### TASK DESCRIPTION
Please take the lines from the one holding "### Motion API" through the one holding "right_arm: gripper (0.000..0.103" in the data below and copy them exactly.

-- PROVIDED MATERIAL follows --

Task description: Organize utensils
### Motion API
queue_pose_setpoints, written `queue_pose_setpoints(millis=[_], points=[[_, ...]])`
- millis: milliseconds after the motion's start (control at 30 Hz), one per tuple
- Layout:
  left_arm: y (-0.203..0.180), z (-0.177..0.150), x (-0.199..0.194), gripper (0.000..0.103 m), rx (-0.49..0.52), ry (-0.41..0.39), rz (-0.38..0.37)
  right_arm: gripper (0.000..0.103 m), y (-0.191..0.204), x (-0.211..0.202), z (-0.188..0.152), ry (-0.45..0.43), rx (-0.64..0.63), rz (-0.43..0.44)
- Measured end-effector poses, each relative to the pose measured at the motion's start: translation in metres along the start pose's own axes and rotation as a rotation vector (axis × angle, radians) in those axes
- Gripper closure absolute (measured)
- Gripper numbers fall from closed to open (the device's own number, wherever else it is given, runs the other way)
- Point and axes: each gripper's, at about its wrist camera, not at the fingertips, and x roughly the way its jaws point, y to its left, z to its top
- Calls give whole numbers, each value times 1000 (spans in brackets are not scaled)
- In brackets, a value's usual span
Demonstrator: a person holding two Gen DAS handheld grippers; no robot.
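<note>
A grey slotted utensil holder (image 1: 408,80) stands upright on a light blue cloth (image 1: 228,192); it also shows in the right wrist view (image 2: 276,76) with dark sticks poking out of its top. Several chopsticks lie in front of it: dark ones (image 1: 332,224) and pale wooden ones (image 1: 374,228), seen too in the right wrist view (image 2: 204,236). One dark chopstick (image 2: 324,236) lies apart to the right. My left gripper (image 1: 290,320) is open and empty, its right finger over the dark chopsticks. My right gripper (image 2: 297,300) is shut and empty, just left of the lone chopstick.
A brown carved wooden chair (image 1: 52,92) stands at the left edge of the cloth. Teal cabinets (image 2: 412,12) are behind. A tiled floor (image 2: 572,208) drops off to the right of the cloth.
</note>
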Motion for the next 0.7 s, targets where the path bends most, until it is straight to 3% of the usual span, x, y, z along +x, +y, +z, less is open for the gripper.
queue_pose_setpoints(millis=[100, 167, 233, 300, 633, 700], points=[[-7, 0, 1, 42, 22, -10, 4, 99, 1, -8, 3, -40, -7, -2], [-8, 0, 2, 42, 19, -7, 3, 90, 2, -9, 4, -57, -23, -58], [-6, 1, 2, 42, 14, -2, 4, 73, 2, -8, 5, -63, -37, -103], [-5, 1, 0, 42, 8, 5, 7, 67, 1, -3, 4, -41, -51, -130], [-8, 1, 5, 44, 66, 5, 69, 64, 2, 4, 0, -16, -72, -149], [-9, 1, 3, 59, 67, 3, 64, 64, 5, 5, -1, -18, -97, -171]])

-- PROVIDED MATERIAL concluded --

### RESULT FOR THIS EXERCISE
### Motion API
queue_pose_setpoints, written `queue_pose_setpoints(millis=[_], points=[[_, ...]])`
- millis: milliseconds after the motion's start (control at 30 Hz), one per tuple
- Layout:
  left_arm: y (-0.203..0.180), z (-0.177..0.150), x (-0.199..0.194), gripper (0.000..0.103 m), rx (-0.49..0.52), ry (-0.41..0.39), rz (-0.38..0.37)
  right_arm: gripper (0.000..0.103 m), y (-0.191..0.204), x (-0.211..0.202), z (-0.188..0.152), ry (-0.45..0.43), rx (-0.64..0.63), rz (-0.43..0.44)

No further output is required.